***** Exercise inputs *****

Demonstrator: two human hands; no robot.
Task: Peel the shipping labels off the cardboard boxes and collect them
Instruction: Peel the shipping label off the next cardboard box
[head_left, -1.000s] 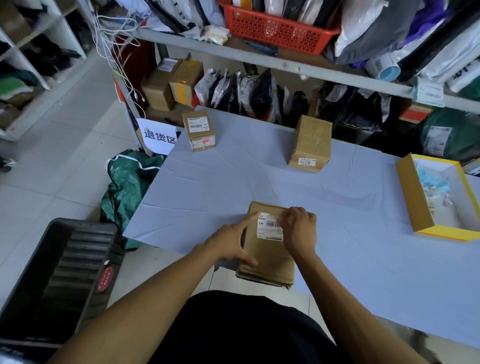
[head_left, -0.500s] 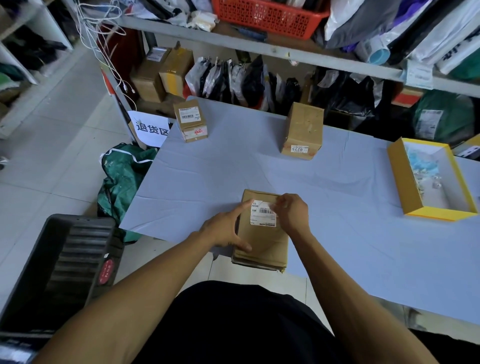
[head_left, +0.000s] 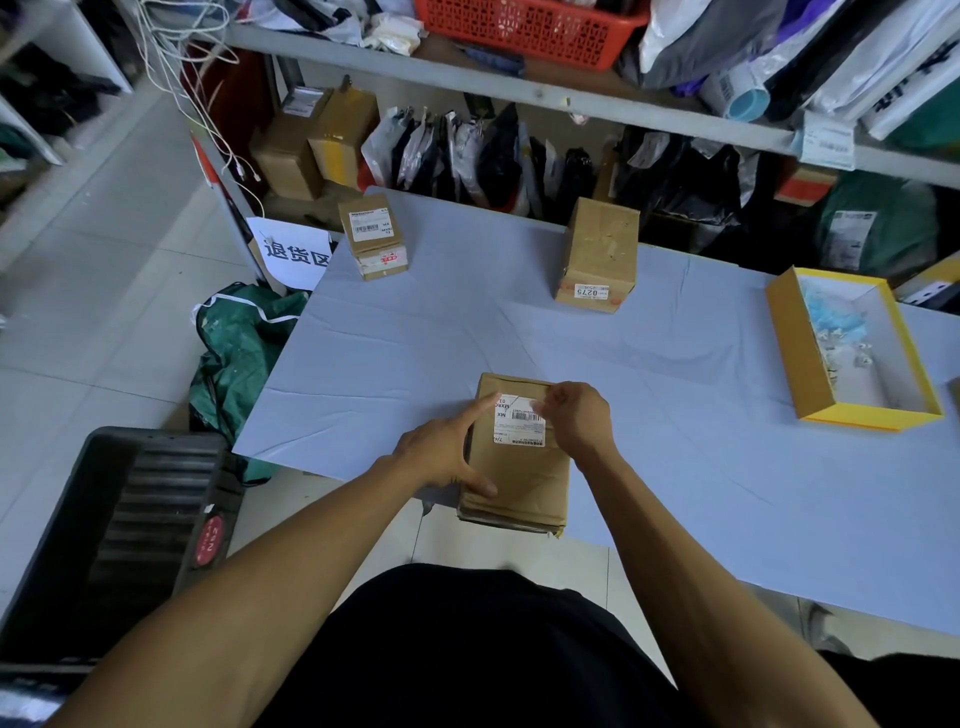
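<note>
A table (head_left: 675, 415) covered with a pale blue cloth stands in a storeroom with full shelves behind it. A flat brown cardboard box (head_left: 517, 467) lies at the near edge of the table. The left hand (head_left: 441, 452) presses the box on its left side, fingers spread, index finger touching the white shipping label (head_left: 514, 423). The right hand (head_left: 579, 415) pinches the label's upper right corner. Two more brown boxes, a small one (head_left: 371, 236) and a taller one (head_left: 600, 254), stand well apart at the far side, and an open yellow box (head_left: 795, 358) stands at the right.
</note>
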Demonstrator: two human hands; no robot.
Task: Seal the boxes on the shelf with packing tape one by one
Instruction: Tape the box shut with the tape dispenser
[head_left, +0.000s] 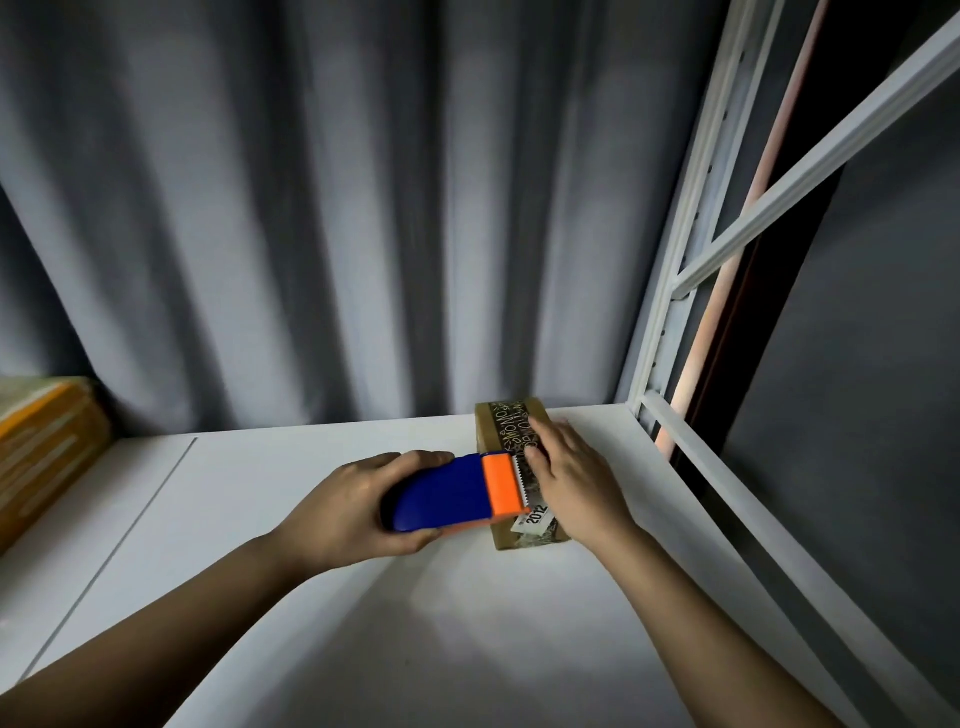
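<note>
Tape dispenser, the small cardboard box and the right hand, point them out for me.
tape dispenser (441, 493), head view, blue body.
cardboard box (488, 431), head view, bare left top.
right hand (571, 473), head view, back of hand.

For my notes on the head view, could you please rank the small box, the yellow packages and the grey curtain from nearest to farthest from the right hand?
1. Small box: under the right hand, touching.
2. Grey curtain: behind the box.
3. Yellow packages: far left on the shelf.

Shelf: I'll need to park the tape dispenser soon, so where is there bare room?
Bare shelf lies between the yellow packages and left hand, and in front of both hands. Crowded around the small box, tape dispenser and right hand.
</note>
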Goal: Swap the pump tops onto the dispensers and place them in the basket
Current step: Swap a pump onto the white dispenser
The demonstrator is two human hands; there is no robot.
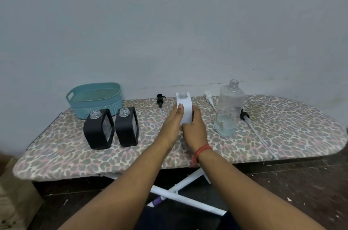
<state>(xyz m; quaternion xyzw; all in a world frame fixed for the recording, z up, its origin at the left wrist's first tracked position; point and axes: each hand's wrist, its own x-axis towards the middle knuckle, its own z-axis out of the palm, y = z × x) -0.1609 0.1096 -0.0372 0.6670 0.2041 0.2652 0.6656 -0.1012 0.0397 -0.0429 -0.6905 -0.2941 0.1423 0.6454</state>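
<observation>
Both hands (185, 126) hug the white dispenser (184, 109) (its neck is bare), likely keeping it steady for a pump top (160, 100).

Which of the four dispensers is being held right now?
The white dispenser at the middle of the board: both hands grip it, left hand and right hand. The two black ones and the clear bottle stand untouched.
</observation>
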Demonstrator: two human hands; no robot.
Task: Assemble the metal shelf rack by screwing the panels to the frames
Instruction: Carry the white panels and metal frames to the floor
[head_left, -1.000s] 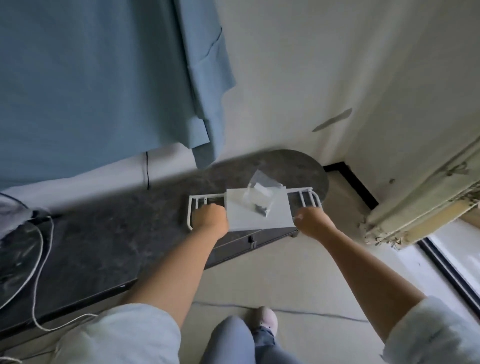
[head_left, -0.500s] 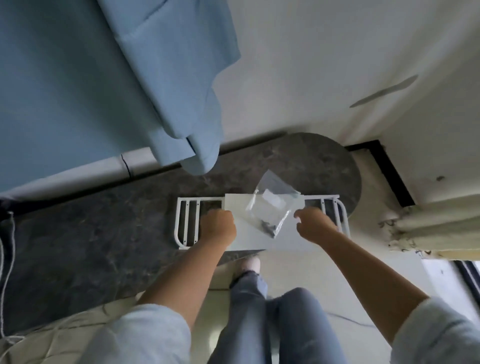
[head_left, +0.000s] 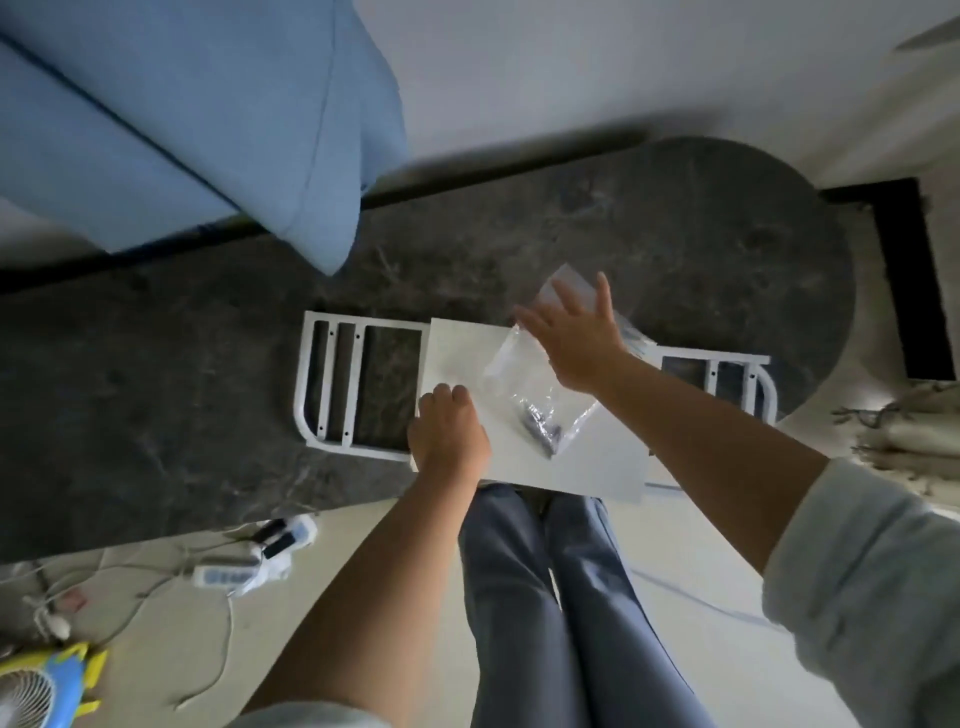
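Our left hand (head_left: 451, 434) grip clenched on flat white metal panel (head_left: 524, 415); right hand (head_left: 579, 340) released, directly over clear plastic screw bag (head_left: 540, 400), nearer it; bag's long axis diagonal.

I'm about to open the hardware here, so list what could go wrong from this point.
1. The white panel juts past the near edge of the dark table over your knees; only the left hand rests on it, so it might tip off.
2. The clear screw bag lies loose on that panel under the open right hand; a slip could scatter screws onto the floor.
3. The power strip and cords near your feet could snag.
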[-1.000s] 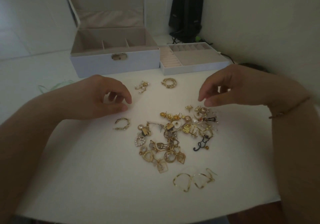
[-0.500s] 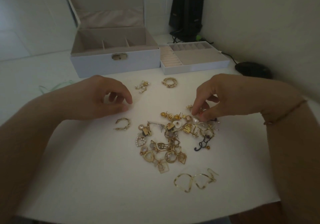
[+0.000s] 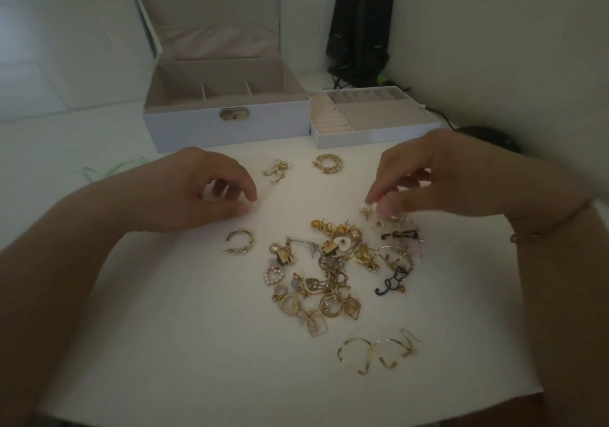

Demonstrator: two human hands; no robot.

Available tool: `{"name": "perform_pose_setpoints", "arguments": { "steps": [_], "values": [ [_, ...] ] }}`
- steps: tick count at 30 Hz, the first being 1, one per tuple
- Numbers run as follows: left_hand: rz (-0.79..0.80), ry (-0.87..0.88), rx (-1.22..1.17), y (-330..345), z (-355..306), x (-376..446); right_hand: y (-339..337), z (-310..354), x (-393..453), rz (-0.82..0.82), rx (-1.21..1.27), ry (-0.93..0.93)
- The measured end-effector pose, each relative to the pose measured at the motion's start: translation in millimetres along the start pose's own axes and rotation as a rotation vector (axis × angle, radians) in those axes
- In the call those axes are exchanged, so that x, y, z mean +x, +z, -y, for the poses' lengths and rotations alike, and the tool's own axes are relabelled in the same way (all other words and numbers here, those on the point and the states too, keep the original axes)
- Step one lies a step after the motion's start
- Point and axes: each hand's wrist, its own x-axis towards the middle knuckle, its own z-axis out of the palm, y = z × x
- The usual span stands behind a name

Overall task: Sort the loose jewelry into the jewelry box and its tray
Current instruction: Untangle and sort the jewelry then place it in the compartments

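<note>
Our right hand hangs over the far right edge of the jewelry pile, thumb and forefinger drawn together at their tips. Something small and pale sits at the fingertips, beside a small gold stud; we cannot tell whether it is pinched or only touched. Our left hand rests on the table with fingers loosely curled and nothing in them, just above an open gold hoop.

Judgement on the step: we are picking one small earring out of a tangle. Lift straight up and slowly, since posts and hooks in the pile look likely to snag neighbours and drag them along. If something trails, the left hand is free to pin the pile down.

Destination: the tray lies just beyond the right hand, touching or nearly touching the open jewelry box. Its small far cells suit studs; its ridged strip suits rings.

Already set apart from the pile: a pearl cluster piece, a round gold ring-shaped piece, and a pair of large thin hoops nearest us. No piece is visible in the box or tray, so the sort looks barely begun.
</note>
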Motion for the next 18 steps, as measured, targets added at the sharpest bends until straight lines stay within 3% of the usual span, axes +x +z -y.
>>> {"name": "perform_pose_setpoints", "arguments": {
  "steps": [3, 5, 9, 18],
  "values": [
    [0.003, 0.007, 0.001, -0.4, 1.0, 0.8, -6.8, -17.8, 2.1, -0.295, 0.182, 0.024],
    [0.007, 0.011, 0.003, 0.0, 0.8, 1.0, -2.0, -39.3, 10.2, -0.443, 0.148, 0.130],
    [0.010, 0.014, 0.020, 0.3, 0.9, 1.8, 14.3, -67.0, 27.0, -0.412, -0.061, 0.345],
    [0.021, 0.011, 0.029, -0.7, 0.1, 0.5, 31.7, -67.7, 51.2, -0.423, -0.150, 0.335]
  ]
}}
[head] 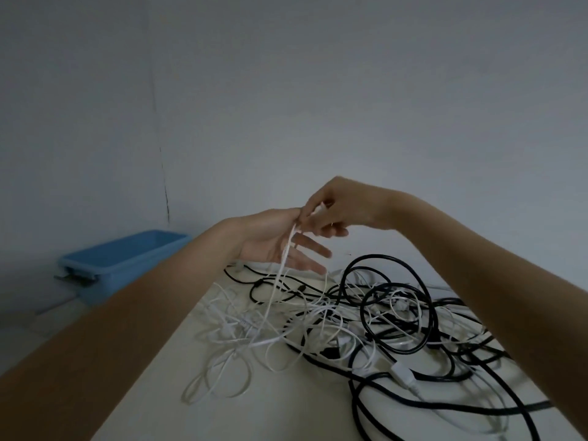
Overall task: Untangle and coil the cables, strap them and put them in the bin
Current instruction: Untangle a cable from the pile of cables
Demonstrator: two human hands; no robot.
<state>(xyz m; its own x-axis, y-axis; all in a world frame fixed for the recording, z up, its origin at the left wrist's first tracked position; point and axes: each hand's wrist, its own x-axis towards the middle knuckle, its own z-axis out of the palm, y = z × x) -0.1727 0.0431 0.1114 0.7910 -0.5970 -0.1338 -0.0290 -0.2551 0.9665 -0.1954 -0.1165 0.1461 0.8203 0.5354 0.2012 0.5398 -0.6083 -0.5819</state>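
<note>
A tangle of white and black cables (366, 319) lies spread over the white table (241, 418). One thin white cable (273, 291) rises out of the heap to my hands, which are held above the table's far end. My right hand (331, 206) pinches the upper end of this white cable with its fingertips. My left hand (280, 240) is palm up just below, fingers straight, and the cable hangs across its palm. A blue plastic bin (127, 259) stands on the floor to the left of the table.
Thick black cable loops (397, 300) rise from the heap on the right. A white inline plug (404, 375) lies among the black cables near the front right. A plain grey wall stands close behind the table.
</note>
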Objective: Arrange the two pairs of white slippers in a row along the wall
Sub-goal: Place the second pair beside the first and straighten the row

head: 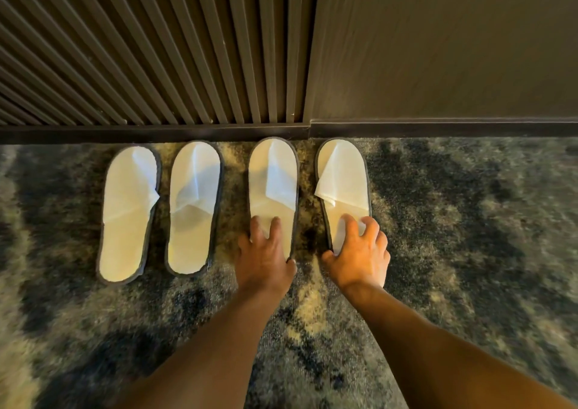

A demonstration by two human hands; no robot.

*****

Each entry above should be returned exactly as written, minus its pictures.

▶ [Response to the task]:
Demonstrator: two human hands; no robot.
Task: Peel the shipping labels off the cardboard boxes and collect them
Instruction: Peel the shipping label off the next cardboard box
[head_left, -1.000s] 
[head_left, -0.500s] 
[head_left, +0.000s] 
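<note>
A table (head_left: 675, 415) covered with a pale blue cloth stands in a storeroom with full shelves behind it. A flat brown cardboard box (head_left: 517, 467) lies at the near edge of the table. The left hand (head_left: 441, 452) presses the box on its left side, fingers spread, index finger touching the white shipping label (head_left: 514, 423). The right hand (head_left: 579, 415) pinches the label's upper right corner. Two more brown boxes, a small one (head_left: 371, 236) and a taller one (head_left: 600, 254), stand well apart at the far side, and an open yellow box (head_left: 795, 358) stands at the right.
</note>
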Demonstrator: two human hands; no robot.
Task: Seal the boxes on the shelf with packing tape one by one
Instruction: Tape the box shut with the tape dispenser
[head_left, +0.000s] 
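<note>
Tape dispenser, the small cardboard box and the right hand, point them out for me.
tape dispenser (441, 493), head view, blue body.
cardboard box (488, 431), head view, bare left top.
right hand (571, 473), head view, back of hand.

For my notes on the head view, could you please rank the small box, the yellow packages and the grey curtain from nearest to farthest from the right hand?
1. Small box: under the right hand, touching.
2. Grey curtain: behind the box.
3. Yellow packages: far left on the shelf.

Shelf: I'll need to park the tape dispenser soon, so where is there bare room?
Bare shelf lies between the yellow packages and left hand, and in front of both hands. Crowded around the small box, tape dispenser and right hand.
</note>
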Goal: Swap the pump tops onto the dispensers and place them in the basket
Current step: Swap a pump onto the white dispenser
The demonstrator is two human hands; there is no robot.
<state>(xyz m; quaternion xyzw; all in a world frame fixed for the recording, z up, its origin at the left wrist's first tracked position; point and axes: each hand's wrist, its own x-axis towards the middle knuckle, its own z-axis out of the palm, y = z × x) -0.1609 0.1096 -0.0372 0.6670 0.2041 0.2652 0.6656 -0.1012 0.0397 -0.0429 -0.6905 -0.2941 0.1423 0.6454</state>
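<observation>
Both hands (185, 126) hug the white dispenser (184, 109) (its neck is bare), likely keeping it steady for a pump top (160, 100).

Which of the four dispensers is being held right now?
The white dispenser at the middle of the board: both hands grip it, left hand and right hand. The two black ones and the clear bottle stand untouched.
</observation>
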Demonstrator: two human hands; no robot.
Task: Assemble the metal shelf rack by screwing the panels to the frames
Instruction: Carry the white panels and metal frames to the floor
[head_left, -1.000s] 
[head_left, -0.500s] 
[head_left, +0.000s] 
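Our left hand (head_left: 451, 434) grip clenched on flat white metal panel (head_left: 524, 415); right hand (head_left: 579, 340) released, directly over clear plastic screw bag (head_left: 540, 400), nearer it; bag's long axis diagonal.

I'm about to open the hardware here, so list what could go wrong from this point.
1. The white panel juts past the near edge of the dark table over your knees; only the left hand rests on it, so it might tip off.
2. The clear screw bag lies loose on that panel under the open right hand; a slip could scatter screws onto the floor.
3. The power strip and cords near your feet could snag.
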[-1.000s] 
[-0.500s] 
[+0.000s] 

Demonstrator: two human hands; no robot.

Available tool: `{"name": "perform_pose_setpoints", "arguments": { "steps": [_], "values": [ [_, ...] ] }}`
- steps: tick count at 30 Hz, the first being 1, one per tuple
- Numbers run as follows: left_hand: rz (-0.79..0.80), ry (-0.87..0.88), rx (-1.22..1.17), y (-330..345), z (-355..306), x (-376..446); right_hand: y (-339..337), z (-310..354), x (-393..453), rz (-0.82..0.82), rx (-1.21..1.27), ry (-0.93..0.93)
- The measured end-effector pose, each relative to the pose measured at the motion's start: translation in millimetres along the start pose's own axes and rotation as a rotation vector (axis × angle, radians) in those axes
- In the call those axes are exchanged, so that x, y, z mean +x, +z, -y, for the poses' lengths and rotations alike, and the tool's own axes are relabelled in the same way (all other words and numbers here, those on the point and the states too, keep the original axes)
- Step one lies a step after the motion's start
- Point and axes: each hand's wrist, its own x-axis towards the middle knuckle, its own z-axis out of the palm, y = z × x
- The usual span stands behind a name

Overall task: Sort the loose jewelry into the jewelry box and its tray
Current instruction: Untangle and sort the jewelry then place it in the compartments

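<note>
Our right hand hangs over the far right edge of the jewelry pile, thumb and forefinger drawn together at their tips. Something small and pale sits at the fingertips, beside a small gold stud; we cannot tell whether it is pinched or only touched. Our left hand rests on the table with fingers loosely curled and nothing in them, just above an open gold hoop.

Judgement on the step: we are picking one small earring out of a tangle. Lift straight up and slowly, since posts and hooks in the pile look likely to snag neighbours and drag them along. If something trails, the left hand is free to pin the pile down.

Destination: the tray lies just beyond the right hand, touching or nearly touching the open jewelry box. Its small far cells suit studs; its ridged strip suits rings.

Already set apart from the pile: a pearl cluster piece, a round gold ring-shaped piece, and a pair of large thin hoops nearest us. No piece is visible in the box or tray, so the sort looks barely begun.
</note>
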Motion for the next 18 steps, as measured, targets added at the sharpest bends until straight lines stay within 3% of the usual span, axes +x +z -y.
>>> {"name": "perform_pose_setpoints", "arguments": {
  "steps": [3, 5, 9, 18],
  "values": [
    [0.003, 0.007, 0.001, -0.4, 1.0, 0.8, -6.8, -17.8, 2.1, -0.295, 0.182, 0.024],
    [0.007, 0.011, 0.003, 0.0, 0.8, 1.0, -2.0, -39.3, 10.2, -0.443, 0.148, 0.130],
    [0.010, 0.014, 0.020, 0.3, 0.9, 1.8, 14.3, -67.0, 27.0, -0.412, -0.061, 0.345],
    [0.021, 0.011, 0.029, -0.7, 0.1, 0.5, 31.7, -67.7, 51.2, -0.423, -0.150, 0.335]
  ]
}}
[head] 
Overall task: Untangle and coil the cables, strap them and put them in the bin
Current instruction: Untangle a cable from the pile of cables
Demonstrator: two human hands; no robot.
<state>(xyz m; its own x-axis, y-axis; all in a world frame fixed for the recording, z up, its origin at the left wrist's first tracked position; point and axes: each hand's wrist, its own x-axis towards the middle knuckle, its own z-axis out of the palm, y = z × x) -0.1727 0.0431 0.1114 0.7910 -0.5970 -0.1338 -0.0290 -0.2551 0.9665 -0.1954 -0.1165 0.1461 0.8203 0.5354 0.2012 0.5398 -0.6083 -0.5819</state>
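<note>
A tangle of white and black cables (366, 319) lies spread over the white table (241, 418). One thin white cable (273, 291) rises out of the heap to my hands, which are held above the table's far end. My right hand (331, 206) pinches the upper end of this white cable with its fingertips. My left hand (280, 240) is palm up just below, fingers straight, and the cable hangs across its palm. A blue plastic bin (127, 259) stands on the floor to the left of the table.
Thick black cable loops (397, 300) rise from the heap on the right. A white inline plug (404, 375) lies among the black cables near the front right. A plain grey wall stands close behind the table.
</note>
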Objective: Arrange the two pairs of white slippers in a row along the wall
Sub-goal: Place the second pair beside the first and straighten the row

head: 

A demonstration by two human hands; no robot.

Nothing further is required for this answer.